▶ TO DO: Give a verbatim copy of the data, leaving the pictures out.

▶ SUPPLIED INFORMATION:
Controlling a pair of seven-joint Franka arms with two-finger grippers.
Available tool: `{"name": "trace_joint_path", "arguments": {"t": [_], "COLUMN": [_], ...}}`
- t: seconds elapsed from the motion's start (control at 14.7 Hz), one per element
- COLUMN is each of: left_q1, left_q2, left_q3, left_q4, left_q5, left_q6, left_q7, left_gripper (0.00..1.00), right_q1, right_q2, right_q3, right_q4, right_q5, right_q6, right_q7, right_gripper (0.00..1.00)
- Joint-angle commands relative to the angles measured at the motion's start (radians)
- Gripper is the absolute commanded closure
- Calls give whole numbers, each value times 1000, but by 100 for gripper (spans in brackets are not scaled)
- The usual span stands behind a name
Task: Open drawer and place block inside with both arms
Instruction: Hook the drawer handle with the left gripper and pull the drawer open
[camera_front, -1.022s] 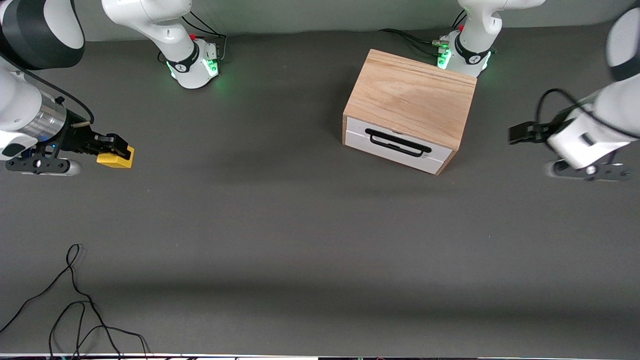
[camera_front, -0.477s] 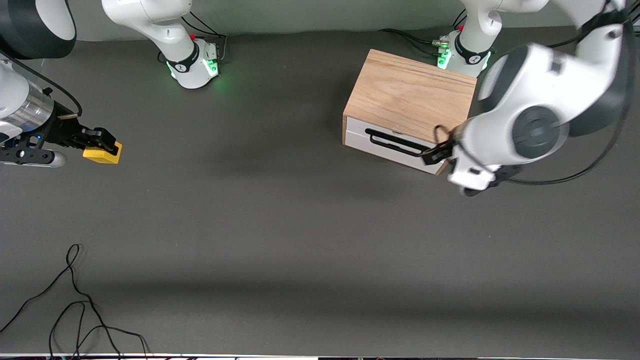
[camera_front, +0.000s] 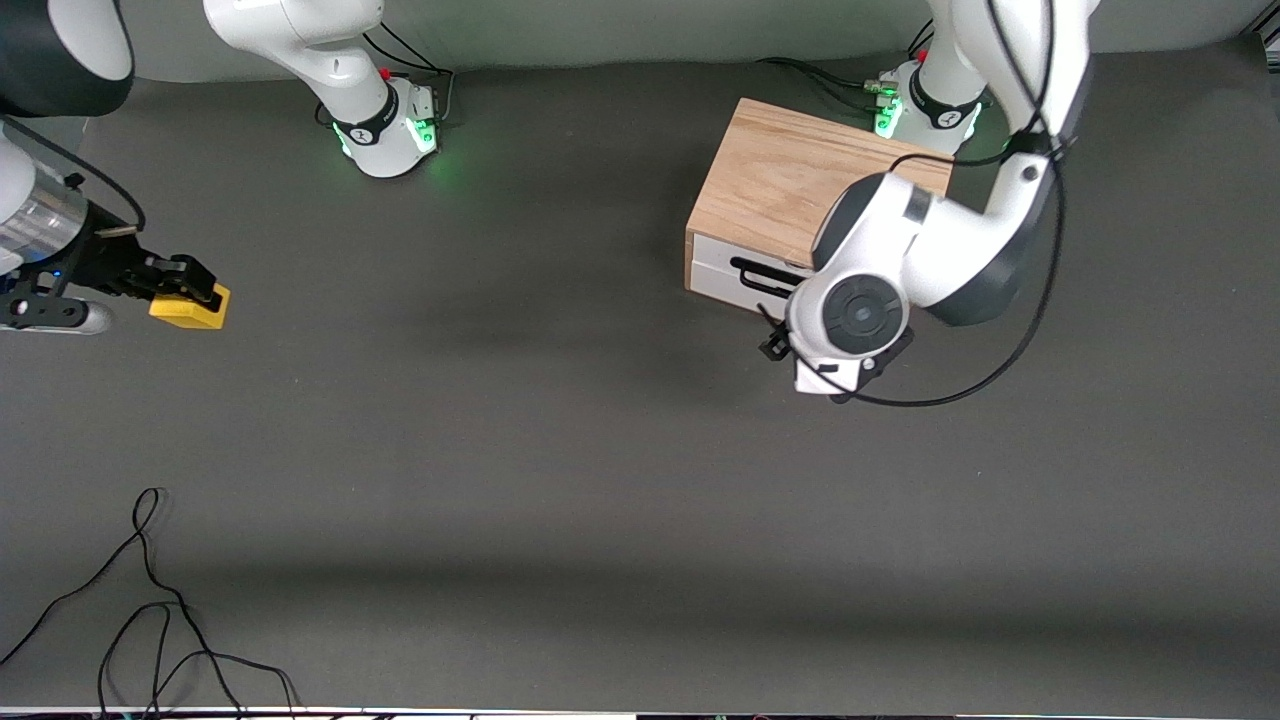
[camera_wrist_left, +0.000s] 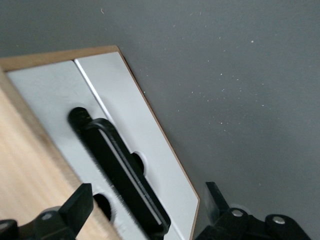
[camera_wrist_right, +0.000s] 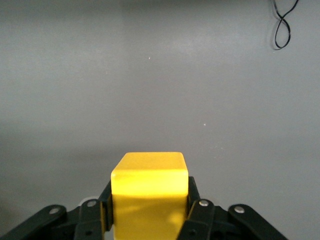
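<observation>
Dark grey matting covers the table (camera_front: 560, 440), and a light oak cabinet (camera_front: 775, 180) stands on it near the left arm's base, the landmark for everything else. Its white-fronted drawer (camera_wrist_left: 117, 107) is shut, flush with the cabinet face, and the long black wire handle (camera_wrist_left: 122, 172) runs across the front. In front of that drawer hangs the left gripper (camera_wrist_left: 150, 212), its two black fingers (camera_wrist_left: 75, 205) spread wide to either side of the handle without touching it; from the front camera the left arm's wrist (camera_front: 850, 315) covers much of the drawer front. Well apart from the cabinet, toward the right arm's end of the table, the right gripper (camera_front: 185, 290) is clamped on the yellow block (camera_front: 188, 307), one finger pressed against each side face, as the right wrist view shows clearly (camera_wrist_right: 150, 192). A loose black cable (camera_front: 150, 600) lies on the matting, nearer to the front camera than the cabinet and toward the right arm's end.
</observation>
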Motion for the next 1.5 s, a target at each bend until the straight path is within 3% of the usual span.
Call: {"name": "trace_joint_path", "arguments": {"t": [0.0,0.27,0.48,1.23,1.36,1.43], "left_q1": [-18,-33,-33,-32,-29,-27], "left_q2": [-13,-13,-4,41,36,34], "left_q3": [16,16,16,16,16,18], "left_q4": [-58,-130,-148,-150,-145,-142], "left_q5": [4,4,4,6,6,6], "left_q6": [37,114,157,301,335,353], "left_q7": [-79,-194,-234,-232,-220,-217], "left_gripper": [1,1,1,1,1,1], "right_q1": [0,-1,0,-3,-71,-124], "right_q2": [27,71,68,67,68,65], "right_q3": [-6,-6,-6,-2,37,98], "right_q4": [45,111,103,105,103,103], "right_q5": [-19,-19,-19,-17,-16,-14], "right_q6": [-21,-23,-56,-60,-61,-63], "right_q7": [-33,-53,-51,-51,-54,-56], "right_gripper": [74,74,74,74,74,74]}}
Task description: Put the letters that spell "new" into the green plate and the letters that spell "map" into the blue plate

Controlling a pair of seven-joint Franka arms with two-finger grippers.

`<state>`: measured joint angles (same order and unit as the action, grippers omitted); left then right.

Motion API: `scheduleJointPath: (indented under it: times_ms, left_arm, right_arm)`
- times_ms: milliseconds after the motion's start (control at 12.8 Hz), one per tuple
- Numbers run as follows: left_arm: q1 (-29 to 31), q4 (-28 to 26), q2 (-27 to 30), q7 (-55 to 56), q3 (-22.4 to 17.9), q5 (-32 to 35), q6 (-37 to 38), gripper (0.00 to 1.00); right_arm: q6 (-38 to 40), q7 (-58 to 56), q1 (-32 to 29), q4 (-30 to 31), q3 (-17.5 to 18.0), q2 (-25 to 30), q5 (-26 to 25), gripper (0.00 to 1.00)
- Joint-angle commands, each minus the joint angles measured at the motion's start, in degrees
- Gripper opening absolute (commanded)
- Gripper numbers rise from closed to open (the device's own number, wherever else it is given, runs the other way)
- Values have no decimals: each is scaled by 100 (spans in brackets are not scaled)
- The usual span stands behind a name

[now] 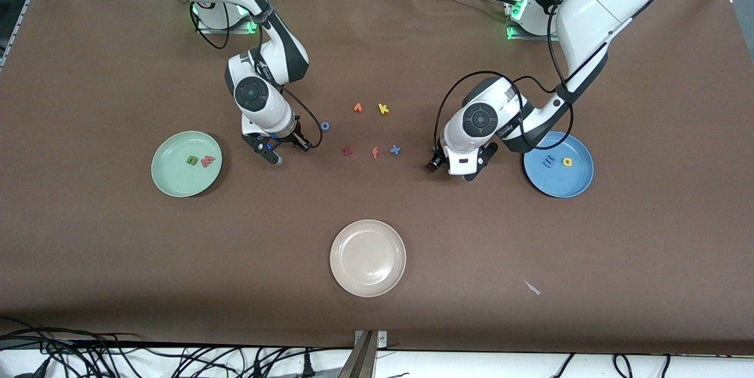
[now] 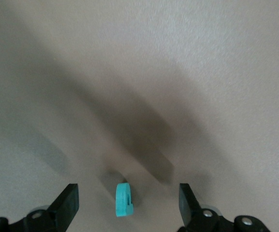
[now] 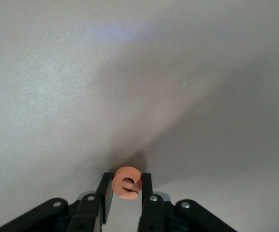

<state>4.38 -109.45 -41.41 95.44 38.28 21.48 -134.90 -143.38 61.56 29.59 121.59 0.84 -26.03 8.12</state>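
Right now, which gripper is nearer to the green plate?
Right. The right gripper, shut on the orange e, is beside the green plate; the left gripper is beside the blue plate.

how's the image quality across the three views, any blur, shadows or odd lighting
Front view: sharp and evenly lit, with green glow at both arm bases. Left wrist view: soft focus, broad dark shadow streaks across the table; the teal letter lies between the open left gripper. Right wrist view: washed-out table with a faint bluish glare patch near the top; the orange e is crisp in the shut right gripper.

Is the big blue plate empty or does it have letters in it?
Not empty: the blue plate holds a blue letter and a yellow letter.
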Motion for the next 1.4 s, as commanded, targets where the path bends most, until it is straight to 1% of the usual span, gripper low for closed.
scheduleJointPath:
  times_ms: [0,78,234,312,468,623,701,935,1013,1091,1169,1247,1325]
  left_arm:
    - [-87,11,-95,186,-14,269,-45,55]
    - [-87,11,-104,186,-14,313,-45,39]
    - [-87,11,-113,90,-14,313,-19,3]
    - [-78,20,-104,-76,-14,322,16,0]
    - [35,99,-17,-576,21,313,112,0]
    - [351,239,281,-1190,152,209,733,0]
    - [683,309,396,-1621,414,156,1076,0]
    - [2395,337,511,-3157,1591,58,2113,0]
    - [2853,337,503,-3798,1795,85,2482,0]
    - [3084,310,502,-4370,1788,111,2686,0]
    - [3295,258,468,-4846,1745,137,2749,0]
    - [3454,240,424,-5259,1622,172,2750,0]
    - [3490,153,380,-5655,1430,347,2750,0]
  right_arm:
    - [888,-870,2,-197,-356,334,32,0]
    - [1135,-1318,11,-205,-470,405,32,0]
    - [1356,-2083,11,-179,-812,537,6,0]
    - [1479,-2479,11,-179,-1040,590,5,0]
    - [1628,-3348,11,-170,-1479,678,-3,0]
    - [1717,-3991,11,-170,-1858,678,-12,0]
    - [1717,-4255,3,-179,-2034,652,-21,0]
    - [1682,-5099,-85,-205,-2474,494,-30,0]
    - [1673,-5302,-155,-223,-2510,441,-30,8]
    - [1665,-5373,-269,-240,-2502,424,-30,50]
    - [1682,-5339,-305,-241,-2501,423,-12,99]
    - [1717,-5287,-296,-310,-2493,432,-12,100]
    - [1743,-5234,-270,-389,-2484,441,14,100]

▶ EXERCISE RESPONSE:
Controlling a pair of seven-joint Franka arms with two-finger grippers.
Available tool: `{"name": "trace_joint_path", "arguments": {"t": [_], "COLUMN": [_], ...}}`
- t: seconds elapsed from the motion's start (control at 14.7 Hz), one per element
- COLUMN is each of: left_q1, left_q2, left_q3, left_q4, left_q5, left_q6, left_q7, left_gripper (0.00..1.00), right_q1, right_q2, right_q3, right_q4, right_q5, right_q6, right_q7, right_gripper (0.00..1.00)
- Joint-angle commands relative to the angles measured at the motion's start (radians)
- Gripper is the absolute commanded closure
- Calls give whole numbers, each value times 1000, but by 100 for gripper (spans in brackets are not scaled)
- The usual span stands behind a name
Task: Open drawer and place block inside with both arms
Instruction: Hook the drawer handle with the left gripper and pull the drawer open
[camera_front, -1.022s] 
[camera_front, -0.477s] 
[camera_front, +0.000s] 
[camera_wrist_left, +0.000s] 
[camera_wrist_right, +0.000s] 
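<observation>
Dark grey matting covers the table (camera_front: 560, 440), and a light oak cabinet (camera_front: 775, 180) stands on it near the left arm's base, the landmark for everything else. Its white-fronted drawer (camera_wrist_left: 117, 107) is shut, flush with the cabinet face, and the long black wire handle (camera_wrist_left: 122, 172) runs across the front. In front of that drawer hangs the left gripper (camera_wrist_left: 150, 212), its two black fingers (camera_wrist_left: 75, 205) spread wide to either side of the handle without touching it; from the front camera the left arm's wrist (camera_front: 850, 315) covers much of the drawer front. Well apart from the cabinet, toward the right arm's end of the table, the right gripper (camera_front: 185, 290) is clamped on the yellow block (camera_front: 188, 307), one finger pressed against each side face, as the right wrist view shows clearly (camera_wrist_right: 150, 192). A loose black cable (camera_front: 150, 600) lies on the matting, nearer to the front camera than the cabinet and toward the right arm's end.
</observation>
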Motion for the next 1.5 s, a target at each bend until the straight path is within 3% of the usual span.
Call: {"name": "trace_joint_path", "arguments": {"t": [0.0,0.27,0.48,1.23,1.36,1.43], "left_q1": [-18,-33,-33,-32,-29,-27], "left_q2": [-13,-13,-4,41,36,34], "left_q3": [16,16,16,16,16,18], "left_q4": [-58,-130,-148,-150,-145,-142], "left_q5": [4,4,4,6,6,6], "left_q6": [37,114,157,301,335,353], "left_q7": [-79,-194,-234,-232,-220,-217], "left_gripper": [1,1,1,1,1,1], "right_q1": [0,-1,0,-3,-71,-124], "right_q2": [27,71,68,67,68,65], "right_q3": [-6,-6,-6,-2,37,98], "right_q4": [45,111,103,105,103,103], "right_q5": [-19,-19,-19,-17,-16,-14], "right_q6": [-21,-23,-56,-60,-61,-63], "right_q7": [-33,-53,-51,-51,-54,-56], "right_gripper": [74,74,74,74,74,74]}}
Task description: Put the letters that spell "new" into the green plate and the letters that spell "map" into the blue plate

Controlling a pair of seven-joint Franka arms with two-finger grippers.

`<state>`: measured joint angles (same order and unit as the action, grippers omitted); left then right.

Motion API: `scheduleJointPath: (indented under it: times_ms, left_arm, right_arm)`
- times_ms: milliseconds after the motion's start (control at 12.8 Hz), one per tuple
- Numbers run as follows: left_arm: q1 (-29 to 31), q4 (-28 to 26), q2 (-27 to 30), q7 (-55 to 56), q3 (-22.4 to 17.9), q5 (-32 to 35), q6 (-37 to 38), gripper (0.00 to 1.00); right_arm: q6 (-38 to 40), q7 (-58 to 56), q1 (-32 to 29), q4 (-30 to 31), q3 (-17.5 to 18.0), q2 (-25 to 30), q5 (-26 to 25), gripper (0.00 to 1.00)
- Joint-angle commands, each minus the joint angles measured at the motion's start, in degrees
- Gripper opening absolute (commanded)
- Gripper numbers rise from closed to open (the device's own number, wherever else it is given, runs the other way)
- Values have no decimals: each is scaled by 100 (spans in brackets are not scaled)
- The usual span stands behind a name

[now] 
[now] 
[now] 

<state>4.38 -109.45 -41.41 95.44 38.28 21.48 -134.90 -143.38 61.56 29.59 121.59 0.84 -26.03 8.12</state>
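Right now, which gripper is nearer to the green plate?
Right. The right gripper, shut on the orange e, is beside the green plate; the left gripper is beside the blue plate.

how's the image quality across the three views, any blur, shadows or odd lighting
Front view: sharp and evenly lit, with green glow at both arm bases. Left wrist view: soft focus, broad dark shadow streaks across the table; the teal letter lies between the open left gripper. Right wrist view: washed-out table with a faint bluish glare patch near the top; the orange e is crisp in the shut right gripper.

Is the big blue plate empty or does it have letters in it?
Not empty: the blue plate holds a blue letter and a yellow letter.
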Motion for the next 1.4 s, as commanded, targets where the path bends most, until it is straight to 1% of the usual span, gripper low for closed.
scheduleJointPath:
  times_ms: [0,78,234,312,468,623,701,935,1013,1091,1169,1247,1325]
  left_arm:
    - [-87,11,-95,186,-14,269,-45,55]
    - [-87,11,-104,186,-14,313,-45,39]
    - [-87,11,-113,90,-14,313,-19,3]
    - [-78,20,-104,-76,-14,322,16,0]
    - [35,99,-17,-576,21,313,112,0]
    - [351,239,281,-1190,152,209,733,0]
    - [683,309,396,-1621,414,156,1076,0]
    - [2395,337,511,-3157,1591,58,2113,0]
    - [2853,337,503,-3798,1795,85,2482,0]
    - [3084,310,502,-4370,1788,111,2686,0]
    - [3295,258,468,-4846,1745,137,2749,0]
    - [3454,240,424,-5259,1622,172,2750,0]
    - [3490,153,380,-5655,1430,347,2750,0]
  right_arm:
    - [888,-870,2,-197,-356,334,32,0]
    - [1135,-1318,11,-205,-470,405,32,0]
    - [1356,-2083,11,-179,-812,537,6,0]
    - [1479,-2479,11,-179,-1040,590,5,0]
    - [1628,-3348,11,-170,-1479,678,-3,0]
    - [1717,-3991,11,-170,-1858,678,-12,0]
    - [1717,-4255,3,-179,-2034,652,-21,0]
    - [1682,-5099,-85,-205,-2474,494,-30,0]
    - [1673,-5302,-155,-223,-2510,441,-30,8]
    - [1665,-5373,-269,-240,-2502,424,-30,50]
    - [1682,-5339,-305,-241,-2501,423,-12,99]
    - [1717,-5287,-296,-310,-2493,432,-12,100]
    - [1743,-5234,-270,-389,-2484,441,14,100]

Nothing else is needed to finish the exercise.